[ACTIVITY]
Could you set down the lines below, from the one containing "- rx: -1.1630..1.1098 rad" through the final line, exactly as written?

##### THE DATA #####

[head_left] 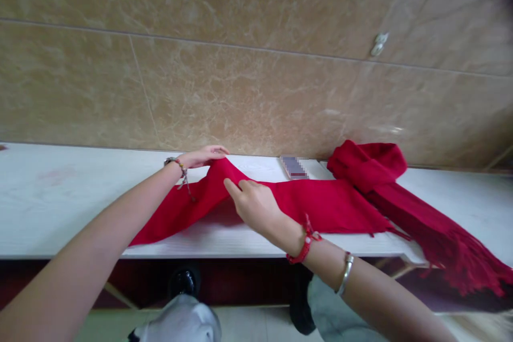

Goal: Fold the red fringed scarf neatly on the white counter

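Note:
A long red scarf [328,203] lies across a narrow white table [52,197]. Its right part is bunched up at the back, and its fringed end [465,262] hangs over the table's right front edge. My left hand [202,156] pinches the scarf's far edge where the cloth rises into a peak. My right hand [252,203] grips the near side of that same peak, fingers closed on the fabric. A beaded bracelet sits on my left wrist; a red cord and a silver bangle are on my right.
A small flat rectangular object [294,166] lies at the table's back edge beside the bunched scarf. A tan marble-tiled wall [240,64] rises directly behind the table. Below the front edge I see my grey trouser legs and dark shoes.

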`<state>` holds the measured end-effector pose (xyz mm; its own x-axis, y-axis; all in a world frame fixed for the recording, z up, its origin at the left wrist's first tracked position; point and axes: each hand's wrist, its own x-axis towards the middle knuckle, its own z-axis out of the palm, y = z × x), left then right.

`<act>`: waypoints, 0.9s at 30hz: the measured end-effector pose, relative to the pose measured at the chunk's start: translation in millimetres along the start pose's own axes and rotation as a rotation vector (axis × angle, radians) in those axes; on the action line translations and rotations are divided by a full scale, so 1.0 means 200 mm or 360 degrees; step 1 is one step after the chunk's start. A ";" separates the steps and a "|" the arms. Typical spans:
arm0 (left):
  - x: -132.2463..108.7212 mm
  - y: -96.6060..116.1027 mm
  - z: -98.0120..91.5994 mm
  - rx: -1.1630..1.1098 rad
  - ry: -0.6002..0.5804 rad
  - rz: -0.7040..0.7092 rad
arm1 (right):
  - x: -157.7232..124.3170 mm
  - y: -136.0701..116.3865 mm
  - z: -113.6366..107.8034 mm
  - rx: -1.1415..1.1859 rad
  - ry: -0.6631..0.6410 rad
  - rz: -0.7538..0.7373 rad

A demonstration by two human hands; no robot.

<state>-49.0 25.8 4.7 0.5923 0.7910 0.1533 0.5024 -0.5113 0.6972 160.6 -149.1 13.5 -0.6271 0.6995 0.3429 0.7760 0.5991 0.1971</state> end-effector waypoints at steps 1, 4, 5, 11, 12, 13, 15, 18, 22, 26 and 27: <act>0.06 0.08 0.01 -0.0148 0.0050 0.0025 | -0.04 0.08 -0.06 -0.0038 0.0014 0.0080; 0.31 0.36 0.08 -0.0529 0.0074 0.0096 | -0.23 0.35 -0.21 -0.0200 0.0068 0.0320; 0.41 0.46 0.13 -0.0592 0.0061 0.0149 | -0.31 0.44 -0.24 -0.0256 0.0100 0.0394; 1.03 0.87 0.72 -0.0567 -0.0413 0.0341 | -0.86 0.94 -0.18 -0.0459 -0.0118 0.0790; 1.11 0.90 0.84 -0.0430 -0.0495 0.0354 | -0.94 0.99 -0.13 -0.0450 -0.0205 0.0840; 1.17 0.92 0.96 -0.0260 -0.0568 0.0371 | -1.00 1.03 -0.08 -0.0428 -0.0265 0.0882; 1.27 0.92 1.17 0.0027 -0.0681 0.0385 | -1.10 1.09 0.03 -0.0360 -0.0280 0.0903; 1.32 0.88 1.32 0.0196 -0.0738 0.0366 | -1.15 1.12 0.15 -0.0258 -0.0166 0.0821; 1.26 0.81 1.25 0.0348 -0.0658 0.0252 | -1.17 1.17 0.23 -0.0150 -0.0089 0.0740; 0.97 0.77 1.14 0.0666 -0.0238 0.0235 | -1.20 1.24 0.29 0.0035 -0.0023 0.0678; 0.86 0.77 1.15 0.0727 -0.0166 0.0260 | -1.21 1.25 0.30 0.0079 -0.0013 0.0629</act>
<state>274.8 6.6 -21.9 0.7344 0.6624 0.1478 0.6087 -0.7392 0.2882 502.4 -144.9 -76.0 -0.2813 0.8828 0.3761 0.9536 0.3010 0.0068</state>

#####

[TASK RESULT]
  - rx: -1.1630..1.1098 rad
  - ry: -0.6002..0.5804 rad
  - rz: -0.7040..0.7092 rad
arm1 (right):
  - x: -157.7232..124.3170 mm
  - y: -136.0701..116.3865 mm
  - z: -113.6366..107.8034 mm
  - rx: -1.1415..1.1859 rad
  - ry: -0.6631..0.6410 rad
  - rz: -0.7538..0.7373 rad

A demonstration by two human hands; no robot.

<state>-49.0 25.8 4.7 0.5923 0.7910 0.1533 0.5024 -0.5113 0.6972 160.6 -149.1 13.5 -0.6271 0.6995 0.3429 0.7760 0.5991 0.1971</state> end-effector waypoints at steps 1, 4, 5, 11, 12, 13, 15, 18, 22, 26 and 27: <act>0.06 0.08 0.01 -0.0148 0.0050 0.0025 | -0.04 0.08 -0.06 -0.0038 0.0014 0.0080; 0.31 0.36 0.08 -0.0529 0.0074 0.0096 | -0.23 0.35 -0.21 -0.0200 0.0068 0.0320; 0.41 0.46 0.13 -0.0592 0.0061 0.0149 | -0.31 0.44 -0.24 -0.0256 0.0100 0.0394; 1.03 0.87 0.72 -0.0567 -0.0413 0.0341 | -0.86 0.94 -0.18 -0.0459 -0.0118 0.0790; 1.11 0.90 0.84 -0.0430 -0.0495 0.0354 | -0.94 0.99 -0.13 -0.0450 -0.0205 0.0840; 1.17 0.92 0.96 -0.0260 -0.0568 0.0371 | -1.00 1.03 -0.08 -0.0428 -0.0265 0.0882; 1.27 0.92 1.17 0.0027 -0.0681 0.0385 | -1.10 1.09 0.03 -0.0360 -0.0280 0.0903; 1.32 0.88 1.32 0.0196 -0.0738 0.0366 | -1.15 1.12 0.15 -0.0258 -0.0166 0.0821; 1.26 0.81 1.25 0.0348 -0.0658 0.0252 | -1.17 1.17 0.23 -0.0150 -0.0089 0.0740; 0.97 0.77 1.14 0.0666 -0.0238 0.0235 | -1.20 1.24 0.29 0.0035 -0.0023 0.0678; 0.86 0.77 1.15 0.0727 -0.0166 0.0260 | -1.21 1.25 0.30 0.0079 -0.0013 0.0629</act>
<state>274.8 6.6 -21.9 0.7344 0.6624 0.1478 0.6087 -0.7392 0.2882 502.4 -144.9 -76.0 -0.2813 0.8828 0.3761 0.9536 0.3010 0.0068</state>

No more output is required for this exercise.